**Exercise goal:** Across all the records, filter for lines with the word "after" and copy them.

======== Stored data ========

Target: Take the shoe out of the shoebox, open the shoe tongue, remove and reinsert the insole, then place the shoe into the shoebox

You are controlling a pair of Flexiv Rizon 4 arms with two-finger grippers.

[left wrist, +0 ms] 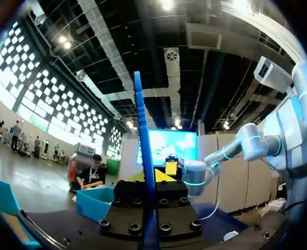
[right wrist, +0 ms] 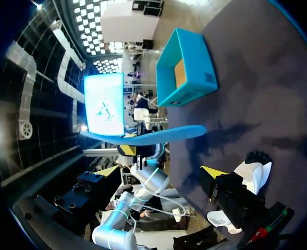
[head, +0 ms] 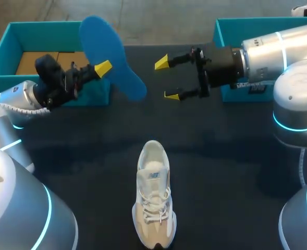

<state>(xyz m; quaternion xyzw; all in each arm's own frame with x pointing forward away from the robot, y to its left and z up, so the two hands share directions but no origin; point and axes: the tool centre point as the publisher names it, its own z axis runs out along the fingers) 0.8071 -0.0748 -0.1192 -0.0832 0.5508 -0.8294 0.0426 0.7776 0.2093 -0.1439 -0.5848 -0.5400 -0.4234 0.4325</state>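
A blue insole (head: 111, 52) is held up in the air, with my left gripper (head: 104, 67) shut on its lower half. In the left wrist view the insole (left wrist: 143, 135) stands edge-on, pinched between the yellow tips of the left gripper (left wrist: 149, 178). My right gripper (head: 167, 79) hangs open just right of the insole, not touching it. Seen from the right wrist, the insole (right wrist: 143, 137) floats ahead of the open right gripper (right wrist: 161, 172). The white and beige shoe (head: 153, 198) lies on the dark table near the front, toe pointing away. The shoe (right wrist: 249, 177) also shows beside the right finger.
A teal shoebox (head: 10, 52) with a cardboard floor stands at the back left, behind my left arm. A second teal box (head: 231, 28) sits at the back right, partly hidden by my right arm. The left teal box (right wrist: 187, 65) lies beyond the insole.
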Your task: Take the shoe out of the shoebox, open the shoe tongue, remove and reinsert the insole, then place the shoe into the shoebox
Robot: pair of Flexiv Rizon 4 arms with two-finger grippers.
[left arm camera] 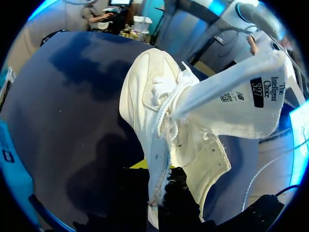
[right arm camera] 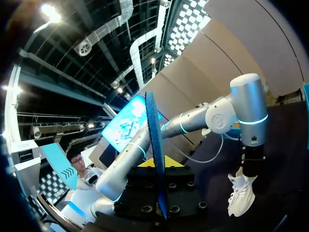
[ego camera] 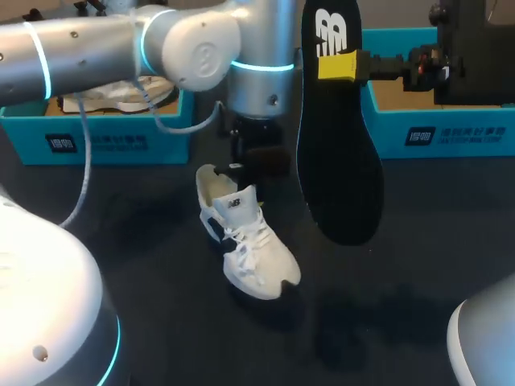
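Observation:
A white lace-up shoe (ego camera: pixel 251 245) stands on the dark table (ego camera: pixel 145 265), toe toward the front. My left gripper (ego camera: pixel 245 165) comes down from above and is shut on the rim at its heel. In the left wrist view the shoe (left arm camera: pixel 154 96) runs ahead of the gripper (left arm camera: pixel 157 181), and its tongue (left arm camera: pixel 236 104) is folded out to one side. My right gripper (ego camera: pixel 346 66) is shut on a black insole (ego camera: pixel 338 153) that hangs upright in the air right of the shoe. The right wrist view shows the insole (right arm camera: pixel 155 159) edge-on between the fingers and the shoe (right arm camera: pixel 240 195) farther off.
Two blue shoeboxes stand along the back. The left shoebox (ego camera: pixel 96 133) holds another white shoe (ego camera: pixel 121 96); the right shoebox (ego camera: pixel 438 125) is behind my right gripper. My left arm (ego camera: pixel 201 48) spans the back left of the table.

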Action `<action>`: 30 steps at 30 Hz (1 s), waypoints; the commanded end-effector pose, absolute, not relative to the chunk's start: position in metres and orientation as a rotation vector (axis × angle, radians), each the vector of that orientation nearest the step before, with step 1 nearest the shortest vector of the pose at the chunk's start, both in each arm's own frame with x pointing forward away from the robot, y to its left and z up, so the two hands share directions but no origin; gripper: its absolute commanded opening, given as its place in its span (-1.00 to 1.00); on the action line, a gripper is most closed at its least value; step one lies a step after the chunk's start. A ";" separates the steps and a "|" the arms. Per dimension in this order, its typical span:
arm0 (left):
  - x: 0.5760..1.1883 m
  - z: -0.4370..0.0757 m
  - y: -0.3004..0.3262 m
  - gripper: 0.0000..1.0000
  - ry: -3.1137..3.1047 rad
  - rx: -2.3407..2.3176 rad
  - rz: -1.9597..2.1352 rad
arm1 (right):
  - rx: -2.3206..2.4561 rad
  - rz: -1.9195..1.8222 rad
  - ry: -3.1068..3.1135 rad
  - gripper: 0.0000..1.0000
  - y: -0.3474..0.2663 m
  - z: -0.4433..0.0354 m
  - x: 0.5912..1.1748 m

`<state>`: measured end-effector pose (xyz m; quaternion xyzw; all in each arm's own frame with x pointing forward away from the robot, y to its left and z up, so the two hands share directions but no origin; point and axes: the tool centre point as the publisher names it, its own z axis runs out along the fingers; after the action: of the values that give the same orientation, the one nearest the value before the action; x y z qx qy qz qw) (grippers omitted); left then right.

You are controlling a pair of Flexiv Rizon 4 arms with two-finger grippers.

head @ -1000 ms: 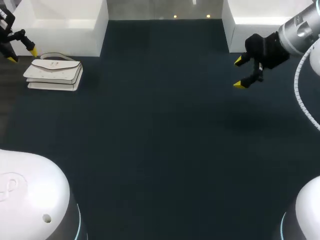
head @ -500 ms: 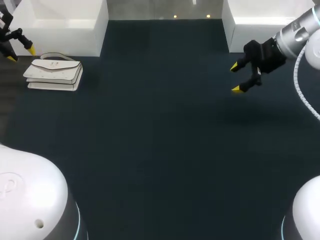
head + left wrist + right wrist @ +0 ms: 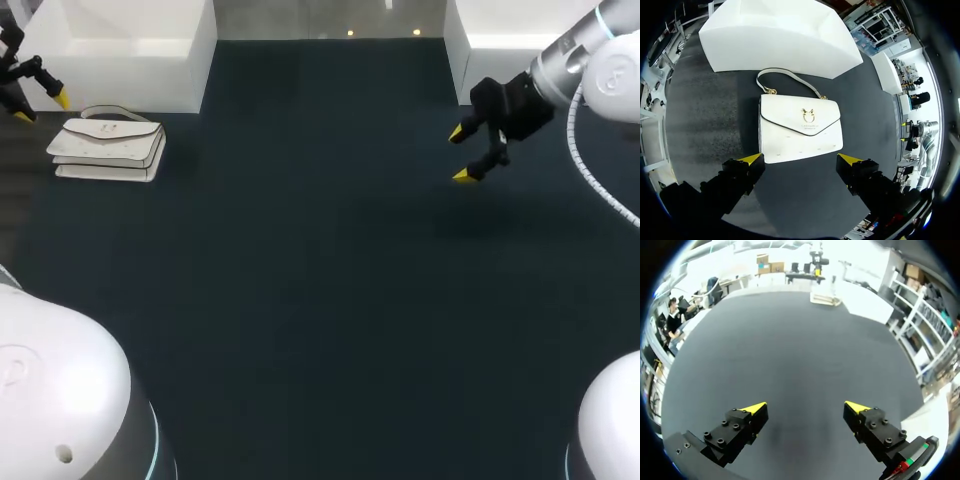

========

**Exercise solution:**
Action `<action>`: 30 steps at 30 Hz (1 s), waypoints; the commanded end-effector pose, absolute, not relative to the chunk's start: position in metres and orientation as a rotation vector (axis × angle, radians), each the vector of that orientation nearest the step before, with step 1 nearest the shortest vector of the pose at the chunk's start, both in each arm's own frame with x pointing forward away from the robot, y to its left and z up, so the two hands share directions but no origin; gripper: its absolute commanded opening, given as its place in its span (-1.00 to 1.00); on the action line, a gripper is most closed at its least value; step one lies a step after the chunk's start. A ";" separates the steps and a "|" the arms. Per dimension in this order, its typical span:
`<state>`: measured end-effector pose (xyz m; quaternion xyzw; all in each arm's own frame with x pointing forward away from the robot, y to its left and z up, so the two hands share directions but no origin; point and axes: the tool centre point as the publisher names it, its own z axis runs out along the fingers; after the action: of the values that give the same orientation, the one nearest the value before the action; x y z qx qy qz qw) (grippers omitted); left then right.

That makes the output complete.